Nostalgia can blind us, so that we remember things as way better than they actually were. Riot Fest capitalizes on that phenomenon year after year by enlisting a handful of bands to play their best-known records front to back. I just went back and listened to all seven of this year’s albums, and I’m here to tell you how they’ve aged—no nostalgic bias allowed.


The Record (1982)

Sunday 2:25 PM, Rise Stage

Immediately upon revisiting The Record, my thoughts were, “Holy shit, this is the perfect punk album!” It’s pissed off, it’s fun, and every song is great—it’s in the canon for a reason. Upon further listening, though, the homophobic and misogynist lyrics started to eat at me and I felt icky. People didn’t talk about toxic masculinity in 1982 the same way we do now, but that doesn’t make it sit any better.

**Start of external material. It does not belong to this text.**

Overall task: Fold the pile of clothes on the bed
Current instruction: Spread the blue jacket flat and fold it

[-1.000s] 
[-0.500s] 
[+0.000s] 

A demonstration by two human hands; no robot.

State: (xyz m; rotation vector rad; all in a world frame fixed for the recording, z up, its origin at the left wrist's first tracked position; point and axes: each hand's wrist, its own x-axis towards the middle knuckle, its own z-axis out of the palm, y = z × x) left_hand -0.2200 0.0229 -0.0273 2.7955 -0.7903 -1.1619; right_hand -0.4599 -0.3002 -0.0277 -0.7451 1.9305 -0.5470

In 2012 a different lineup rerecorded The Record in its entirety, changing the ugliest words, and while that’s an admirable step it doesn’t make hanging with the original version any easier.

Suicidal Tendencies

Suicidal Tendencies (1983)

Sunday 4:40 PM, Riot Stage

All these years later, 19-year-old Mike Muir freaking out about his clueless mom on “Institutionalized” (“All I wanted was a Pepsi!”) still hilariously embodies teen angst, and its ridiculousness can’t cool down this heater of a record. Suicidal Tendencies shred through this thrash landmark, altering the course of punk and metal by combining them—their debut album seemingly transformed every band that listened to it. It’s so over-the-top and fast and angry and funny that it’s impossible to have a bad time when it’s on. Stone-cold classic. Added bonus: Slayer veteran Dave Lombardo plays drums in the Tendencies now, and it’ll be mind-blowing to watch him rip these tunes up.

Bad Religion

Suffer (1988)

Sunday 8:30 PM, Radicals Stage

Aside from a handful of questionable 80s production choices (are those . . . Rototoms?), this record is a flat-out masterpiece. In retrospect it’s easy to see how Suffer kicked off the 90s skate-punk boom, which managed to creep its way into the musical mainstream—it’s a nearly perfect album, and it’s aging like a fine wine.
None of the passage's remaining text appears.